Leading novelists offer their choices: AS Byatt praises Jenny Uglow’s Pinecone; Ali Smith chooses Peter Hobbs’s second novel, In the Orchard, the Swallows; Margaret Drabble plumps for Salman Rushdie’s memoir Joseph Anton; and Colm Tóibín chooses a new edition of The Book of Kells.
Other contributors include: Melvyn Bragg, Tracey Thorn, Alain de Botton, David Willetts, Douglas Alexander, Douglas Hurd, Norman Lamont, Laura Kuenssberg, Jon Snow, Julie Myerson, Joan Bakewell, John Banville and many more.
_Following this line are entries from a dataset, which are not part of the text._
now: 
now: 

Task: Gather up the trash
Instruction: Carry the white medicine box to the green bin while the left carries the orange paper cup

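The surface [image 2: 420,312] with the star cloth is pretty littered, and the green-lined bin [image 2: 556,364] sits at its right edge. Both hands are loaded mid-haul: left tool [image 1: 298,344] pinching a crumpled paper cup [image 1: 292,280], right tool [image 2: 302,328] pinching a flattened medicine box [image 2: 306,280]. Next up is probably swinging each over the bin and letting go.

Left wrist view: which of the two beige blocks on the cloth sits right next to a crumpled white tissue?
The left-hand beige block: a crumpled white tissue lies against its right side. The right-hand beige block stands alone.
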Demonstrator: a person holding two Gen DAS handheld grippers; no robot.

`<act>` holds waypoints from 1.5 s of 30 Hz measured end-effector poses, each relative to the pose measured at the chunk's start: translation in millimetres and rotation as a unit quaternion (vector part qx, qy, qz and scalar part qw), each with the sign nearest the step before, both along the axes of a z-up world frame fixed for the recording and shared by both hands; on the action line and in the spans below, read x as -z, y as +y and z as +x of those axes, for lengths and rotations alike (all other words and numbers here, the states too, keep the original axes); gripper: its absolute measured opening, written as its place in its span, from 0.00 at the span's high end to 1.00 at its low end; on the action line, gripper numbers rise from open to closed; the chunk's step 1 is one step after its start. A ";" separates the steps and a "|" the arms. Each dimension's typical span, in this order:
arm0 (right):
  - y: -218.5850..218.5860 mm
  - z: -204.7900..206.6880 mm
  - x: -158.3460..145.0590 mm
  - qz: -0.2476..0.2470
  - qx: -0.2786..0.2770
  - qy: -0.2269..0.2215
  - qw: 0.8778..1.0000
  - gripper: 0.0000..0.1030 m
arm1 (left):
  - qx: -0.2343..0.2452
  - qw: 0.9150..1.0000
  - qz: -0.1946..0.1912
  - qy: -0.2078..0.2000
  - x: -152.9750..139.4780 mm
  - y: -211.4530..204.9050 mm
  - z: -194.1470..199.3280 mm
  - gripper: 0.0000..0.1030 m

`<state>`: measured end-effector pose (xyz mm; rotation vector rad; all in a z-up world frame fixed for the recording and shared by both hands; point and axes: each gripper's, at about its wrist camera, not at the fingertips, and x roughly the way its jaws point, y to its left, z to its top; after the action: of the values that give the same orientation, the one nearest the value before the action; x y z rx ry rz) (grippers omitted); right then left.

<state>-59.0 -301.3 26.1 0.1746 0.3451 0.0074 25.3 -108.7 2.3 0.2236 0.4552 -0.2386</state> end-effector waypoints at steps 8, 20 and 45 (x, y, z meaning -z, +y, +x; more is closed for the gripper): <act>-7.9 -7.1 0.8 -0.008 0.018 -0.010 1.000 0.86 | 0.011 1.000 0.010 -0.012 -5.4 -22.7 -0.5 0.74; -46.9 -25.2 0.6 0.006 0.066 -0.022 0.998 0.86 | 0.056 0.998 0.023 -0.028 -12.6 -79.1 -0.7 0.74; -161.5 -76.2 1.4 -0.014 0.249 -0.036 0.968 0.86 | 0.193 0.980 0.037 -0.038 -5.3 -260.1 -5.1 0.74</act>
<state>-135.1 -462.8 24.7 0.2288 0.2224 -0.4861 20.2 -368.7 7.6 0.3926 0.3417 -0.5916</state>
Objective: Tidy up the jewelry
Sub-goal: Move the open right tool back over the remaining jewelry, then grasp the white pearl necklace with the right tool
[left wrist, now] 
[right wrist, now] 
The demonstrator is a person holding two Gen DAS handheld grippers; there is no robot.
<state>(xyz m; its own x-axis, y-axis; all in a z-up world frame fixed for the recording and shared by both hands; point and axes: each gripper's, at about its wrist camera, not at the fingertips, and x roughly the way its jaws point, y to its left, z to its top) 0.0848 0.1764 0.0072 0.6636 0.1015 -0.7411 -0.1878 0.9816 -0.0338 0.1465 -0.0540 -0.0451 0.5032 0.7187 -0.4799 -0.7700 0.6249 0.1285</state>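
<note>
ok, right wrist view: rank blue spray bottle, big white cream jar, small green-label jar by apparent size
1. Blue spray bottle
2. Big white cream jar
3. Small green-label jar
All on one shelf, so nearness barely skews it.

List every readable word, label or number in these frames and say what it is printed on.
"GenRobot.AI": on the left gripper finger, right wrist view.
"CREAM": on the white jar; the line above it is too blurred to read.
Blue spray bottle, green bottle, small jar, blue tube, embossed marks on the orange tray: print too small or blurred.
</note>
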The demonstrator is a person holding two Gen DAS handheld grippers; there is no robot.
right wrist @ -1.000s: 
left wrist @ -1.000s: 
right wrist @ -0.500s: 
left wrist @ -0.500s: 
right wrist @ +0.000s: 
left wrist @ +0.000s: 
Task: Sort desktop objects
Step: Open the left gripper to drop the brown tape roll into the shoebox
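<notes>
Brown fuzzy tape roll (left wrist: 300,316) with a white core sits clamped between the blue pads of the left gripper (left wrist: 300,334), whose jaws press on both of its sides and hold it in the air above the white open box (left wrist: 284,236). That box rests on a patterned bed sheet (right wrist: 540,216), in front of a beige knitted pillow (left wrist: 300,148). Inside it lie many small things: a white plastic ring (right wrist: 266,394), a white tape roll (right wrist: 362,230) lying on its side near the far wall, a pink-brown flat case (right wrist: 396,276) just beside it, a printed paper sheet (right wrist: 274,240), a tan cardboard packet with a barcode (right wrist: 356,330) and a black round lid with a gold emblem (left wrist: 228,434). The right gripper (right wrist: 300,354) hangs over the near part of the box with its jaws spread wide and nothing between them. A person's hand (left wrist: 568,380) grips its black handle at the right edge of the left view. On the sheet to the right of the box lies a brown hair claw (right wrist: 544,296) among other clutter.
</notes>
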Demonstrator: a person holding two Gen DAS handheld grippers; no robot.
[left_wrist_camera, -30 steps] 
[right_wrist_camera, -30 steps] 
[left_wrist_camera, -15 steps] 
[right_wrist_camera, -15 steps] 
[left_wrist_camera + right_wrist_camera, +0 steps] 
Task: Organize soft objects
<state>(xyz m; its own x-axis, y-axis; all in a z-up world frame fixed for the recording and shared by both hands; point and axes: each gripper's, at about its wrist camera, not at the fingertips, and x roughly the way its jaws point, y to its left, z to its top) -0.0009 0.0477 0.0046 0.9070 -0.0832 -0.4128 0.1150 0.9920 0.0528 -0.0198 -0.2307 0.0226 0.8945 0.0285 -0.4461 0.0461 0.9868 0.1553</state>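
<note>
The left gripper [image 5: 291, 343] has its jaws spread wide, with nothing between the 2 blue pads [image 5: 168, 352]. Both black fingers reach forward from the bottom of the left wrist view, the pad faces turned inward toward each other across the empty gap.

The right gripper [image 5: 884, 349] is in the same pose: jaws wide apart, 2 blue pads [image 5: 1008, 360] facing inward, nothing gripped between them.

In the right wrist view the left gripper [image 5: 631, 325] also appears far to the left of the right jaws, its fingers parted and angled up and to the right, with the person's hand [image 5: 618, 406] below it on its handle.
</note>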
Elsewhere, Leo Hollis’s architectural review questions the future of Britain’s built landscape. “Already Renzo Piano’s building-objects has come to symbolise the confused and anxious state of the city” he notes of the Shard as he charts the rise of the ‘starchitect’ and questions the government’s plans to “to restart the economy through bricks and mortar”.
Elsewhere in the Critics: Rachel Cooke reviews Channel 4’s The Aristocrats, Ryan Gilbey takes a look at Silver Linings Playbook, Alexandra Coghlan on Ceclia Bartoli at the Barbican, Antonia Quirke on Radio 4’s A Place for Us, and Will Self’s Real Meals.